What the task requires: Pick out the lines below with "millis" and list them.

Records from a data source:

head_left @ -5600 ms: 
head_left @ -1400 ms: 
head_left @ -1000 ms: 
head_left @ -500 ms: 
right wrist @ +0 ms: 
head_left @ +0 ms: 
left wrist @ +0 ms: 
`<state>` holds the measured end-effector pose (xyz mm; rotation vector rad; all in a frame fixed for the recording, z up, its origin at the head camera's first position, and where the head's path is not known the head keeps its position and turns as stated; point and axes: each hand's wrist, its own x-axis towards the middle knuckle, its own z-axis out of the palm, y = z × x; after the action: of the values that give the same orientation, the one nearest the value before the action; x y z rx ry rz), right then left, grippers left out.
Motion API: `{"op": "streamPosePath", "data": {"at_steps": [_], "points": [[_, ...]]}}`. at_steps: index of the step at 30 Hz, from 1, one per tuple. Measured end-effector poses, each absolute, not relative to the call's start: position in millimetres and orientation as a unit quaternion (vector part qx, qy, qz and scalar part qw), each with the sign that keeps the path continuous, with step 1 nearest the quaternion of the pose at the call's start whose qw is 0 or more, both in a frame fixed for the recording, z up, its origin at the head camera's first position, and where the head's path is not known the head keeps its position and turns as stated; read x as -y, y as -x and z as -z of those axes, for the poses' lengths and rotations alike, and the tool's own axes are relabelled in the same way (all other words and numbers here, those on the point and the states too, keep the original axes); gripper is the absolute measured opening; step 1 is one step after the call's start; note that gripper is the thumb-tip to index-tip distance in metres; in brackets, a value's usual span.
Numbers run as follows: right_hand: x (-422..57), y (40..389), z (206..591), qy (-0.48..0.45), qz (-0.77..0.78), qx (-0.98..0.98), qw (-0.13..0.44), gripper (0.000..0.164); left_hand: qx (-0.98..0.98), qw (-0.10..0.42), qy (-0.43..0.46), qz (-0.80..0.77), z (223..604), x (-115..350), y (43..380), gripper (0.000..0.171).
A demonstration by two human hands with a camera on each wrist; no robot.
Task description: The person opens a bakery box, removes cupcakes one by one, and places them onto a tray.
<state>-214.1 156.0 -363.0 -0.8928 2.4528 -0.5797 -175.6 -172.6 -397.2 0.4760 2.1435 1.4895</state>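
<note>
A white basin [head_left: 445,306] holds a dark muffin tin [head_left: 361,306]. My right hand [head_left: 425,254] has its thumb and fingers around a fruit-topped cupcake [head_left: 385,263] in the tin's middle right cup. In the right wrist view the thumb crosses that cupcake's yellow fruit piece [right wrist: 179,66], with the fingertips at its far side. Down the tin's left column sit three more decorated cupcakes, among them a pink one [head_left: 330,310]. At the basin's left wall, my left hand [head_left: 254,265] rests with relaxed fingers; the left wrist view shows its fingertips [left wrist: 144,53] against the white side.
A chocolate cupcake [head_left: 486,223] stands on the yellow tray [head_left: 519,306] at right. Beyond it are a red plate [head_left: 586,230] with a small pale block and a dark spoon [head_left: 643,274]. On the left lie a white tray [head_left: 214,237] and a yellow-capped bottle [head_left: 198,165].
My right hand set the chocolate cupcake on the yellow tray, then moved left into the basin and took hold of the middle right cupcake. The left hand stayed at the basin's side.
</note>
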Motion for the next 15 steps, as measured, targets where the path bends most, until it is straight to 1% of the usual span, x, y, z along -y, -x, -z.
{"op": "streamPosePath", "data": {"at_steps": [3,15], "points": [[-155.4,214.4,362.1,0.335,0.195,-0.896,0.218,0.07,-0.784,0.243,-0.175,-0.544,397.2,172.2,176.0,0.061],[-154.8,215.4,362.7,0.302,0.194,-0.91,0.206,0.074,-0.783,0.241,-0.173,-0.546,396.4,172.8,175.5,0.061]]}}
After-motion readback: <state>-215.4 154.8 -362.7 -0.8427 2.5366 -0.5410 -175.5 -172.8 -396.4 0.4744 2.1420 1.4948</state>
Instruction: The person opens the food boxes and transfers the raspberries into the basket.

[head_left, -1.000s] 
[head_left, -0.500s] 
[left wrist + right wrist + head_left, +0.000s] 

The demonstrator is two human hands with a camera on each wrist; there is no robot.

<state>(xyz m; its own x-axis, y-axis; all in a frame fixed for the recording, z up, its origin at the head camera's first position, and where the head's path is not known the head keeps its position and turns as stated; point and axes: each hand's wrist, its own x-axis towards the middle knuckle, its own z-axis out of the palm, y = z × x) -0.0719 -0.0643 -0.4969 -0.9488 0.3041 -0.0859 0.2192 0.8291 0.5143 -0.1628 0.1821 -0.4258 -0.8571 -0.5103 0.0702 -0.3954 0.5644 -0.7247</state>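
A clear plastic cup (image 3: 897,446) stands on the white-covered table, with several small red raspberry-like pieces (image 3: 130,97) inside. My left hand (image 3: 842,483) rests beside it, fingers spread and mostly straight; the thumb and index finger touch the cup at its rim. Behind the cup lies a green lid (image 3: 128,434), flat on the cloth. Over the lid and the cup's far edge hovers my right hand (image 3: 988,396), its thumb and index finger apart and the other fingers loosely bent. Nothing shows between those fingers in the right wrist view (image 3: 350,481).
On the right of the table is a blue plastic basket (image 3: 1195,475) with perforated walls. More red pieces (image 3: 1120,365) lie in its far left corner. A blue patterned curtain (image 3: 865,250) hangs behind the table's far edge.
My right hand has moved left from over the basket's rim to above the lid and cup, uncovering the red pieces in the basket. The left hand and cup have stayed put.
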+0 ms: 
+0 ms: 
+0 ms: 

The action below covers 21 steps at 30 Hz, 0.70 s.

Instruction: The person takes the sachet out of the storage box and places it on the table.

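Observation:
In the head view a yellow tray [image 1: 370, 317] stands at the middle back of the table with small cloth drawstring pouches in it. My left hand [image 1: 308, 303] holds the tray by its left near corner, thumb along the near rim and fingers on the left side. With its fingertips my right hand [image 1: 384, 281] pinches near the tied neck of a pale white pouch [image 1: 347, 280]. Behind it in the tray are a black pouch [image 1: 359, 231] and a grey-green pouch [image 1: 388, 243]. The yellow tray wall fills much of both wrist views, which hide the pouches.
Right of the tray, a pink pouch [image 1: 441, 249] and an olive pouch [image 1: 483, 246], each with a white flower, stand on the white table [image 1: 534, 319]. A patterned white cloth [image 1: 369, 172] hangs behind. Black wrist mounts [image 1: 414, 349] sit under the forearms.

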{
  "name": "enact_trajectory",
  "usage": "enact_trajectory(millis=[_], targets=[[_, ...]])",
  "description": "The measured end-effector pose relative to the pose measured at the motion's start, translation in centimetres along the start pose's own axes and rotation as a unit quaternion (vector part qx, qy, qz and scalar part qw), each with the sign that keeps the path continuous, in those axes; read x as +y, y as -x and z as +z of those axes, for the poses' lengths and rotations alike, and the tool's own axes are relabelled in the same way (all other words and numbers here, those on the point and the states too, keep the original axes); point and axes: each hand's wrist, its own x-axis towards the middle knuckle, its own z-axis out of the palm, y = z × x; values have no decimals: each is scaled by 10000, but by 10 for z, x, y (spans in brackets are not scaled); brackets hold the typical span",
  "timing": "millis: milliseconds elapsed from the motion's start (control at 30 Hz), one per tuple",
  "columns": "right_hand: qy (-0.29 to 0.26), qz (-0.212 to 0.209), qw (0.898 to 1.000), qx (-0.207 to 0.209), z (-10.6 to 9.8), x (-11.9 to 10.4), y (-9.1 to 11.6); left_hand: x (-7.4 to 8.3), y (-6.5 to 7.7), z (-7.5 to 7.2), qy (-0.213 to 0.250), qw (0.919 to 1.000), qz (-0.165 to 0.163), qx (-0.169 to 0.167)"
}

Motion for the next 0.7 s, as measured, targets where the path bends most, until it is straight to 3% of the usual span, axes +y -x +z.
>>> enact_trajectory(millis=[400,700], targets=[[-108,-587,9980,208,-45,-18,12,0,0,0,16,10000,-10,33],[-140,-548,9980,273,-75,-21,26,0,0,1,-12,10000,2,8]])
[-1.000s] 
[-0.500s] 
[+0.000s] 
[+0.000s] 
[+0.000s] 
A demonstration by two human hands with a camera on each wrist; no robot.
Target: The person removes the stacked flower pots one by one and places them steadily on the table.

Final answer:
  "usage": "enact_trajectory(millis=[_], targets=[[_, ...]])",
  "timing": "millis: milliseconds elapsed from the motion's start (control at 30 Hz), one per tuple",
>>> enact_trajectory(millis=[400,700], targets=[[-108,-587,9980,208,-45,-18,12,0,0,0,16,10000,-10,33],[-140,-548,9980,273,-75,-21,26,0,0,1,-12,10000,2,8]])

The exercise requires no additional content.